TO DO: Skip all pictures. Write out the data below from its first line through the line that contains "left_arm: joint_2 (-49".

------------------------------------------------------------

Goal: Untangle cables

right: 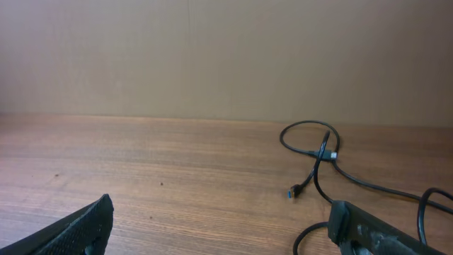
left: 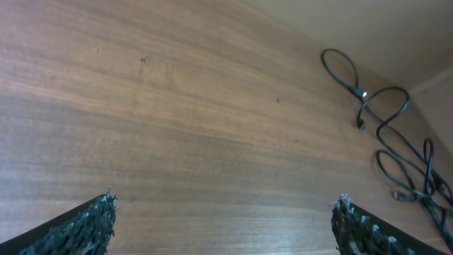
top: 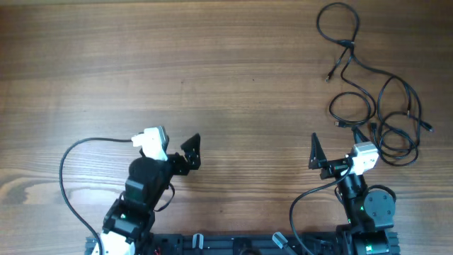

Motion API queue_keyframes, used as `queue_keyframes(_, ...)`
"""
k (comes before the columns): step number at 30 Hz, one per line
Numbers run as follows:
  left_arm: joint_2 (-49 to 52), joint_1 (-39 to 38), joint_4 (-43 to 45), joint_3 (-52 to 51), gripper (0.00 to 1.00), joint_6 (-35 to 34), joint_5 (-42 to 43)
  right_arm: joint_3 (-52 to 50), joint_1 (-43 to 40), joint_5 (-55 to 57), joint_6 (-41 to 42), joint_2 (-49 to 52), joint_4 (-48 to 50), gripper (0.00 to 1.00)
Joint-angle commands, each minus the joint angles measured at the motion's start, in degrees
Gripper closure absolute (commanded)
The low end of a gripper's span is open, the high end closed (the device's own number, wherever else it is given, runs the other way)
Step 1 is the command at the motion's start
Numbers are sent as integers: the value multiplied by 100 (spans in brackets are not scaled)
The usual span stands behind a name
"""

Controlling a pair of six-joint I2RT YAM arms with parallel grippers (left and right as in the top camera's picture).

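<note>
One wooden table (top: 212,71), two robot arms, two grippers: left gripper (top: 192,154), right gripper (top: 313,154). One tangle of black cables (top: 373,129) (separate cords cannot be counted).

So apart from the job itself, what you've got here is basically one big wooden table (top: 212,64). It's mid-brown, with the grain running side to side across the overhead view. There's a darker, swirly patch of grain (top: 25,188) down in the bottom-left corner of that view. From the left wrist camera you can spot a couple of tiny dark specks (left: 144,60) on the wood, well apart from each other. Past the table's far edge, the right wrist view gives you a plain beige wall (right: 297,57) with a faint vertical seam (right: 189,42) running down it.
</note>
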Motion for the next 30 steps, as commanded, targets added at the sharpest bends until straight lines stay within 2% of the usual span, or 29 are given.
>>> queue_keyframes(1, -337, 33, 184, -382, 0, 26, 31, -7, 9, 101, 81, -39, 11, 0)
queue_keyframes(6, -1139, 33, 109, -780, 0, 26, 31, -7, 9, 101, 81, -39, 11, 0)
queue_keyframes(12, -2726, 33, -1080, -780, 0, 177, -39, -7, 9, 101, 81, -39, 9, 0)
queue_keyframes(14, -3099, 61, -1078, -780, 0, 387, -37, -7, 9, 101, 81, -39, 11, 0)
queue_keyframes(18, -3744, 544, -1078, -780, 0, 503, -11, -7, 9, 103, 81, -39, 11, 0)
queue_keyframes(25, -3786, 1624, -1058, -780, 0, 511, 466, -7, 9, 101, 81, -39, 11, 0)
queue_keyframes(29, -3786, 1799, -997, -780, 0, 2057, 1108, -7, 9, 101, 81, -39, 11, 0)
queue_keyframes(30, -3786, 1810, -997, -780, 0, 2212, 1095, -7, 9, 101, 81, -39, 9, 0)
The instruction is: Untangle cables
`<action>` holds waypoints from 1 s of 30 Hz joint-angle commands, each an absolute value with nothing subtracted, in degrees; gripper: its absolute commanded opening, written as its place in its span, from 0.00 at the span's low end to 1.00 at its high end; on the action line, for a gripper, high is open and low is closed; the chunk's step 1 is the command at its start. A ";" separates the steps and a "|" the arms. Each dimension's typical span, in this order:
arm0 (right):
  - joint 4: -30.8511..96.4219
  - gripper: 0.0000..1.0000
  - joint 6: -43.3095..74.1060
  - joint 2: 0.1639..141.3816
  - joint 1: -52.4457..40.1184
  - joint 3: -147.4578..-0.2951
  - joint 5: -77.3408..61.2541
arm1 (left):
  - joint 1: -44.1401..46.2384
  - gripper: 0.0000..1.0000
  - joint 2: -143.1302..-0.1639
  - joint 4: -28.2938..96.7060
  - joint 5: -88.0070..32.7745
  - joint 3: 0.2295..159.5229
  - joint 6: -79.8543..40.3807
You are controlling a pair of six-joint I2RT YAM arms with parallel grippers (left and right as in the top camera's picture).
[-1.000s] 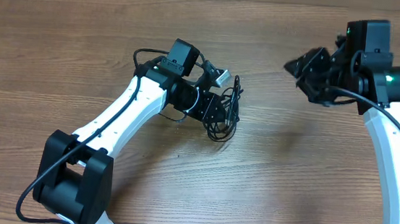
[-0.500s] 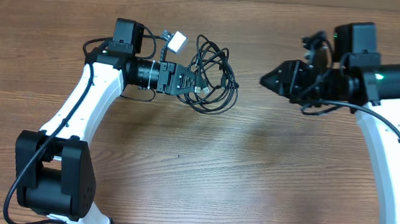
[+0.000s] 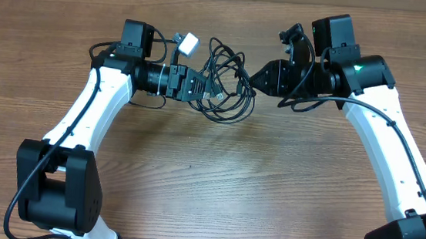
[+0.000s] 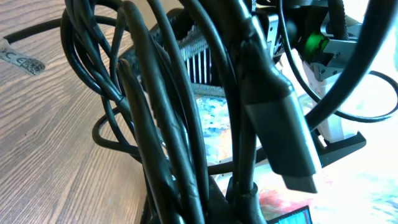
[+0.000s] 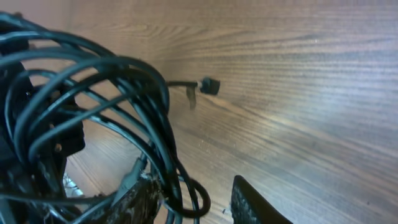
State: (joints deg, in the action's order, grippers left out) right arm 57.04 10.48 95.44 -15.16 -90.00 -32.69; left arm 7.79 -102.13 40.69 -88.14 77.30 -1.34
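Observation:
The cables [image 3: 229, 81] form a tangled coil of thin black strands, held up off the wooden table [image 3: 192, 180] at the middle back. My left gripper [image 3: 203, 86] is shut on the coil's left side. In the left wrist view the strands [image 4: 168, 124] fill the frame, with a flat black plug [image 4: 283, 140] hanging among them. My right gripper [image 3: 257, 82] is at the coil's right edge. In the right wrist view it [image 5: 199, 202] stands open, with a small loop of cable [image 5: 189, 199] between its fingers [image 5: 255, 202], against the left one. One plug tip [image 5: 208, 86] sticks out beyond the coil.
A white connector [image 3: 187, 43] sits by the left wrist camera. A thicker black arm cable [image 3: 99, 48] loops behind the left arm. A strand with a white label [image 4: 18, 59] lies on the wood at the left.
The left arm swung up and back with the coil, then held still. The right arm moved left until its fingers reached the coil's right edge, and its jaws narrowed a little.

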 commanded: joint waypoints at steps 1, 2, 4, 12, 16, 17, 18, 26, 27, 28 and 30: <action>54.96 0.36 10.17 97.51 -16.49 -91.07 -32.21 | 8.43 0.04 -99.77 40.45 -90.59 78.76 -2.87; 54.50 0.36 10.17 98.00 -16.80 -91.07 -32.23 | 8.51 0.04 -99.77 40.45 -90.59 78.76 -3.07; 54.02 0.36 10.13 98.48 -17.43 -91.07 -32.25 | 8.71 0.04 -99.77 40.45 -90.56 78.76 -3.46; 52.71 0.24 9.58 98.50 -18.79 -91.07 -29.54 | 8.71 0.04 -99.77 40.42 -90.56 78.76 -4.34; 51.66 0.23 9.56 99.20 -18.81 -91.02 -29.32 | 8.71 0.04 -99.77 40.42 -90.56 78.76 -5.13; 51.70 0.22 9.61 99.72 -18.81 -91.02 -28.84 | 8.71 0.04 -99.77 40.42 -90.56 78.76 -5.30; 51.79 0.22 10.00 100.12 -18.81 -91.02 -28.18 | 8.71 0.04 -99.77 40.42 -90.56 78.76 -5.39; 50.89 0.18 13.21 105.06 -18.81 -91.02 -26.98 | 8.71 0.04 -99.77 40.42 -90.56 78.76 -6.52; 50.57 0.18 14.09 105.34 -18.81 -91.02 -27.03 | 8.71 0.04 -99.77 40.42 -90.56 78.76 -6.94; 50.30 0.18 15.14 105.54 -18.85 -91.00 -27.03 | 8.71 0.04 -99.77 40.42 -90.56 78.76 -6.94; 50.06 0.19 15.66 105.58 -18.92 -90.98 -28.40 | 8.71 0.04 -99.77 40.42 -90.56 78.76 -7.14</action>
State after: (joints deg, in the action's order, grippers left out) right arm 50.59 13.28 104.42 -19.53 -90.00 -30.94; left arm 8.27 -102.13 40.60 -86.46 77.30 -6.15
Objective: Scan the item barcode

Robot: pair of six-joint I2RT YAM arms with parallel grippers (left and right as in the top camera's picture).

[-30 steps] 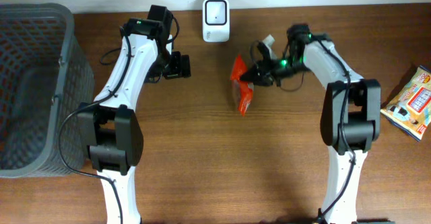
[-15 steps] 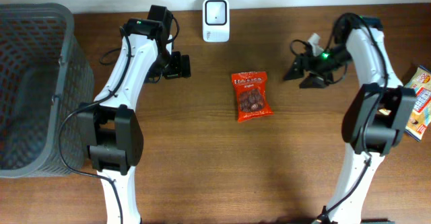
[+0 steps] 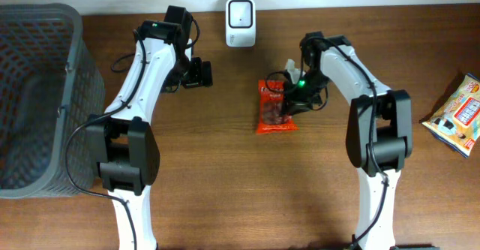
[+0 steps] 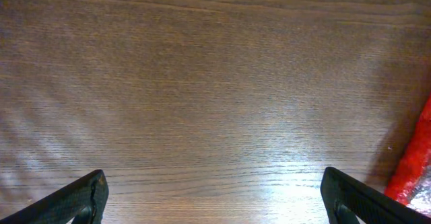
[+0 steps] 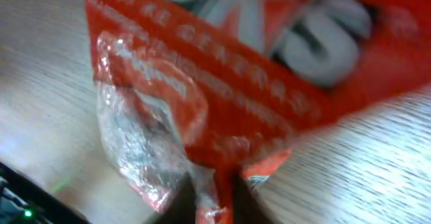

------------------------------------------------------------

OUTPUT OF THE TASK:
Goal: Untangle cables

right: 
left: 
top: 

Motion API queue_keyframes, used as `queue_keyframes(_, ...)`
"""
k (comes before the columns): step number at 30 Hz, one per line
Numbers run as follows:
  left_arm: joint_2 (-49 to 52), joint_1 (-39 to 38), joint_4 (-43 to 45), joint_3 (-52 to 51), gripper (0.00 to 1.00), joint_6 (-35 to 34), joint_5 (-42 to 43)

The exercise has been fully completed.